Orchestrating SQL Files From Git on DBSQL

Databricks SQL SME

Published in

DBSQL SME Engineering

6 min readMay 5, 2024

A standout feature of orchestrating version-controlled SQL queries

Orchestrating SQL Files Directly From Git on DBSQL with Workflows

Authors

Saurabh Shukla — Sr Specialist Solution Architect @ Databricks
Mrityunjay Kumar — Resident Solutions Architect @ Databricks

Introduction

Organizations across industries are adopting the lakehouse architecture and using a unified platform for all their data, analytics and AI workloads. Databricks Workflows is the unified orchestration solution for the Lakehouse.

One of its standout features is the ability to orchestrate external files containing SQL queries defined in files on Databricks SQL warehouses, as well as run alerts, and update dashboards. The SQL files task also allows you to store .sql files in a Git repository. Every time the job runs, the latest version of the file from a specific branch is fetched. This new functionality makes it easy to co-version notebooks and SQL queries together.

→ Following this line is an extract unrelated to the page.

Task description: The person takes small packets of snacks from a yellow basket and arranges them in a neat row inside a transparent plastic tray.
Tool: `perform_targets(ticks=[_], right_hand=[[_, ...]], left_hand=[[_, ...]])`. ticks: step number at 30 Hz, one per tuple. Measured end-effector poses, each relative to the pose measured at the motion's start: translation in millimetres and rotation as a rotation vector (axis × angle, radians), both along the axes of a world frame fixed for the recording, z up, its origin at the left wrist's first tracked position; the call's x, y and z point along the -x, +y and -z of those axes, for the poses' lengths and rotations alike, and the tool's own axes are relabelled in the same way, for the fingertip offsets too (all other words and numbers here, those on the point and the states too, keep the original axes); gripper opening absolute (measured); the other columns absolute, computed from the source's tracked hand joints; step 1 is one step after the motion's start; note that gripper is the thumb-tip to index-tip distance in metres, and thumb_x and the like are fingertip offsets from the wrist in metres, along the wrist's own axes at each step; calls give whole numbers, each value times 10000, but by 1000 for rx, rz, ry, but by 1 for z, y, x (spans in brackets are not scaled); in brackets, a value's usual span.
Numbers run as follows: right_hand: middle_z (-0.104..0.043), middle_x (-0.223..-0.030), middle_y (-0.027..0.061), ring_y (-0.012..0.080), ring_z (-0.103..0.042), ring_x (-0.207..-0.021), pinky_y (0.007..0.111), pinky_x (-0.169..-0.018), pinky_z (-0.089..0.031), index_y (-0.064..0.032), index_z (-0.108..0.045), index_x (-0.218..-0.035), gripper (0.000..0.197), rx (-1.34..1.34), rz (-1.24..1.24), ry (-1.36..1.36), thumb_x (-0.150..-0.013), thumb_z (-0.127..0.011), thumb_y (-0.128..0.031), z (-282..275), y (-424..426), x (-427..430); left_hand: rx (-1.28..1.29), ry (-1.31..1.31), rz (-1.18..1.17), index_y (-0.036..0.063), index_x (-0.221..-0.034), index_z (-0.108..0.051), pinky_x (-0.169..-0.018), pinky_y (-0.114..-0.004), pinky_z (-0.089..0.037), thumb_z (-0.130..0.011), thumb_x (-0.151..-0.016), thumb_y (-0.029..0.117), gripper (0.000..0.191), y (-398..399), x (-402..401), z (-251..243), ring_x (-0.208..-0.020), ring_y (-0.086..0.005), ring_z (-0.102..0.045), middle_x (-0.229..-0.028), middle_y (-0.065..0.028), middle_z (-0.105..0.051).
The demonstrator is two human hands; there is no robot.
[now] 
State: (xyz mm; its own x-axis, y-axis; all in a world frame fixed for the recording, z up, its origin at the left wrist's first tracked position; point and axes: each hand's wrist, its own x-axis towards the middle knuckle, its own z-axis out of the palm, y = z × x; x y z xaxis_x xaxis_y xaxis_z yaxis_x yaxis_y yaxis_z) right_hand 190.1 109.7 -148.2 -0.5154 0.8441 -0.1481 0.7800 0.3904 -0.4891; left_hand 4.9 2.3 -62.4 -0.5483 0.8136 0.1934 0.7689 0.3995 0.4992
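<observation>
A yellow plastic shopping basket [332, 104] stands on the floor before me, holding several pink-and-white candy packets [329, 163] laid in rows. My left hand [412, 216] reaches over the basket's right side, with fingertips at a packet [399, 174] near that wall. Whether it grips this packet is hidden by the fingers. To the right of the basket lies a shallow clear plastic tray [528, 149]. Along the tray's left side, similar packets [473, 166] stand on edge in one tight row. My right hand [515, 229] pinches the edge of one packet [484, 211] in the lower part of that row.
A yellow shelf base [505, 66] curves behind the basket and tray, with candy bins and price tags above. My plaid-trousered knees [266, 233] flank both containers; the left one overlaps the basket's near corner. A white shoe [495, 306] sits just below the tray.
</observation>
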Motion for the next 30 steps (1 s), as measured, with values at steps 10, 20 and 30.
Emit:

Using Git for these artifacts improves collaboration between team members and reduces the risk of errors.

In this blog, we will walk through an example pipeline published and reproducible by anyone here in this git repo.

You can use this functionality to regularly execute SQL commands (e.g., to optimize a table), or to orchestrate data transformations that benefit from versioned SQL.

Development Flow

Step 1 : Set up Git integration

Git Integration In User Setting within Workspace

Step 2 — Create .sql files in the GIT Repository for a simple data pipeline.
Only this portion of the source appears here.